> **THE TASK**: In the entries below, filter for the word "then" and copy every matching line.

> **AVAILABLE DATA**:
Start of Block

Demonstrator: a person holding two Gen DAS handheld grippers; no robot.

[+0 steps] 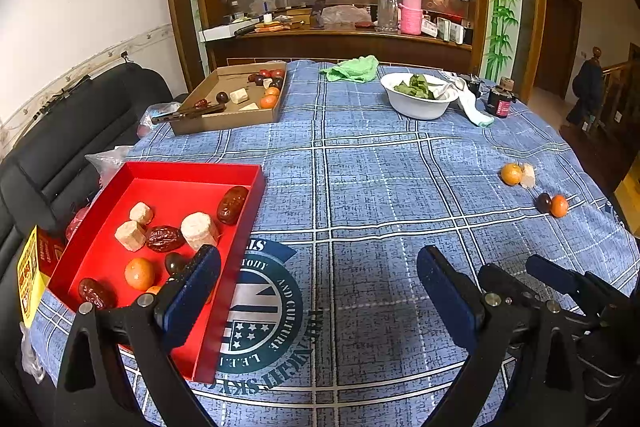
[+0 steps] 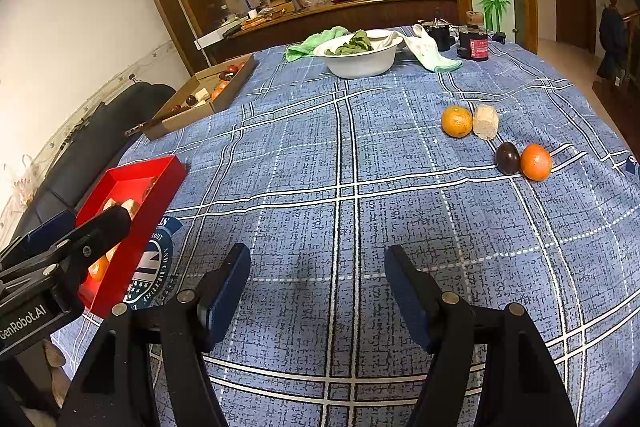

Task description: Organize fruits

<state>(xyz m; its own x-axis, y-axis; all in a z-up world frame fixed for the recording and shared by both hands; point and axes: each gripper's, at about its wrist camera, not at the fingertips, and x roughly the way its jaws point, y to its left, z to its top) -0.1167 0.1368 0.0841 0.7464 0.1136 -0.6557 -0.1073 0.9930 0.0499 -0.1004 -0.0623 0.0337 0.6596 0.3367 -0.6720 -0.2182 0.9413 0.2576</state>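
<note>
Dining room, round table under a blue plaid cloth [image 2: 340, 155], mirrored sideboard behind it. Your red tray [image 1: 256, 195] sits at the table's 8 o'clock edge and is already part loaded: three pale cylinder pieces, two wrinkled red dates, a smooth date at the far end, a dark plum-like fruit and an orange one, maybe another hidden behind your finger.

Four pieces are left loose at about 3 o'clock on the cloth. The far orange [image 2: 456, 121] touches a pale chunk [image 2: 485, 121]; nearer you, the dark fruit [image 2: 507, 158] touches the near orange [image 2: 536, 162]. The two pairs lie close together, well apart from the tray.

A brown cardboard tray [image 1: 224, 123] at 11 o'clock holds more mixed fruit, with a long dark object across its near corner; I can't tell whether that tray counts as sorted. A white bowl [image 2: 360, 65] of greens at 12 o'clock looks unrelated.

Your left gripper [image 1: 318, 281] is spread wide and empty, its left finger over the tray's near corner. Your right gripper [image 2: 318, 279] is also wide and empty, over bare cloth, pointing toward 12.

Judgement: well past halfway for the red tray; the four loose pieces remain, on the right gripper's side.
</note>
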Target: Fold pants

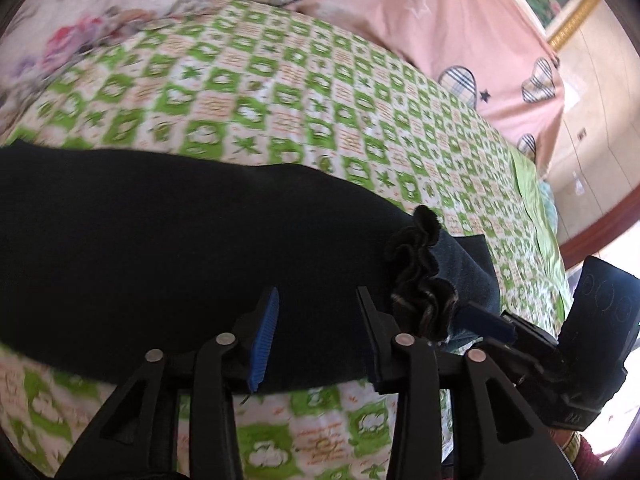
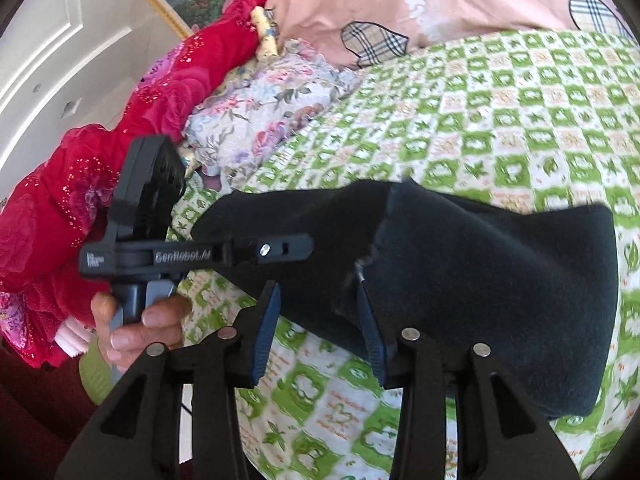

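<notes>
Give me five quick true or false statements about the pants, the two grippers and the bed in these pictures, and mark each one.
1. The pants are dark. True.
2. The pants lie on a plain blue sheet. False: the bedsheet under them has a green and white checked pattern.
3. The left gripper has its fingers spread apart. True.
4. The right gripper is clamped shut on a red blanket. False: its fingers are apart, over the pants; the red blanket lies off at the bed's edge.
5. A pink cover with plaid hearts lies beyond the sheet. True.
</notes>
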Demonstrator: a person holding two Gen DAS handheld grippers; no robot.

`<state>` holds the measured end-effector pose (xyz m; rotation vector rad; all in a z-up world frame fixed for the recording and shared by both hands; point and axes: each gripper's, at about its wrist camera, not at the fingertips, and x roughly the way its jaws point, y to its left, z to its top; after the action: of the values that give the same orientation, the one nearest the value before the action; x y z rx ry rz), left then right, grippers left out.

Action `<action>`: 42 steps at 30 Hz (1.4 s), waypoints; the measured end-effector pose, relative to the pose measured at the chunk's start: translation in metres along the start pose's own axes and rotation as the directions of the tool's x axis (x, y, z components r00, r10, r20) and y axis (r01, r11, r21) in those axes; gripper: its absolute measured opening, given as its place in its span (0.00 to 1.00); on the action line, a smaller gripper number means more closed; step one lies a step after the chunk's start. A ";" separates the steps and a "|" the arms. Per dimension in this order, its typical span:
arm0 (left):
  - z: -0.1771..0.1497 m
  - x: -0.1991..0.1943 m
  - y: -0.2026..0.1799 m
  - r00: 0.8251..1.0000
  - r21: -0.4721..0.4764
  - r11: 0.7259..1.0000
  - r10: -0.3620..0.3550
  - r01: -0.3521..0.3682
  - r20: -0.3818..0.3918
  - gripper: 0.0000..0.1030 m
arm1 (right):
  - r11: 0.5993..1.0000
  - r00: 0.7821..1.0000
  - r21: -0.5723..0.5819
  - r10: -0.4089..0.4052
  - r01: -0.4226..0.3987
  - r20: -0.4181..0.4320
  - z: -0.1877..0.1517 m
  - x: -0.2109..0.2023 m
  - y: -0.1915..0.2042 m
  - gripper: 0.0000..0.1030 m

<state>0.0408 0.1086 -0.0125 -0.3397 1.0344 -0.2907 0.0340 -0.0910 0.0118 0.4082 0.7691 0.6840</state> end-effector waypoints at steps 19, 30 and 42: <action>-0.043 -0.089 0.126 0.982 -0.398 0.912 0.151 -0.094 0.113 0.45 | 0.989 0.992 -0.119 0.073 -0.085 -0.101 0.054 0.068 0.042 0.44; -0.049 -0.095 0.166 0.981 -0.513 0.854 0.164 -0.088 0.105 0.48 | 0.971 0.981 -0.193 0.106 -0.138 -0.165 0.085 0.116 0.068 0.45; -0.034 -0.077 0.189 0.983 -0.550 0.832 0.150 -0.070 0.101 0.48 | 0.947 0.952 -0.271 0.090 -0.173 -0.293 0.112 0.190 0.083 0.52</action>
<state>-0.0114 0.3058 -0.0451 -0.8038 0.9790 0.1452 0.1826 0.0895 0.0386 0.0912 0.8937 0.9825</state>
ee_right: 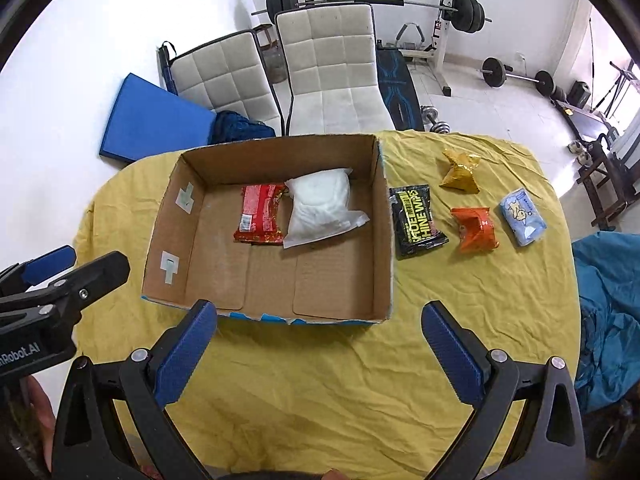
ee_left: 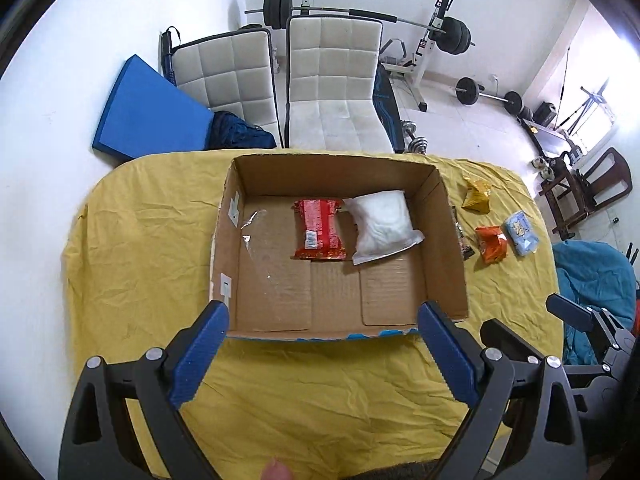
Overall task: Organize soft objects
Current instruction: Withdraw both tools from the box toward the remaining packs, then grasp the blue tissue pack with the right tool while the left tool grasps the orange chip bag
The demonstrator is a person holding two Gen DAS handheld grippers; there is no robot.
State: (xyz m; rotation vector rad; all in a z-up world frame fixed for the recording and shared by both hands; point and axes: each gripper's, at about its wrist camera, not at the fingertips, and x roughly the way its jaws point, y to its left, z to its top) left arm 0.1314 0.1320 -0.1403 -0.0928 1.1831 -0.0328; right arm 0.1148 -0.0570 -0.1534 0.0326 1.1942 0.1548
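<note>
An open cardboard box (ee_left: 452,240) (ee_right: 384,240) sits on the yellow cloth. Inside lie a red packet (ee_left: 319,230) (ee_right: 259,214) and a white pouch (ee_left: 384,220) (ee_right: 320,206). Right of the box lie a black wipes pack (ee_right: 416,220), an orange packet (ee_right: 474,228) (ee_left: 491,243), a yellow packet (ee_right: 460,172) (ee_left: 477,194) and a light blue tissue pack (ee_right: 522,216) (ee_left: 521,233). My left gripper (ee_left: 322,320) is open and empty at the box's near wall. My right gripper (ee_right: 320,320) is open and empty near the box's front right corner.
Yellow cloth covers the table (ee_right: 320,392). Two white chairs (ee_right: 332,68) and a blue mat (ee_right: 152,120) stand behind it. Gym weights (ee_right: 464,8) line the back wall. A teal cloth (ee_right: 608,300) lies at the right edge.
</note>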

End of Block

> **RESPONSE**:
`<state>` holds the measured end-effector pose (xyz m; rotation vector rad; all in a z-up world frame fixed for the recording and shared by both hands; point and axes: each gripper's, at about its wrist camera, not at the fingertips, and x roughly the way its jaws point, y to its left, z to its top; after the action: of the values that give the same orientation, the one nearest the value before the action; x y z rx ry rz), left then right, grippers left out.
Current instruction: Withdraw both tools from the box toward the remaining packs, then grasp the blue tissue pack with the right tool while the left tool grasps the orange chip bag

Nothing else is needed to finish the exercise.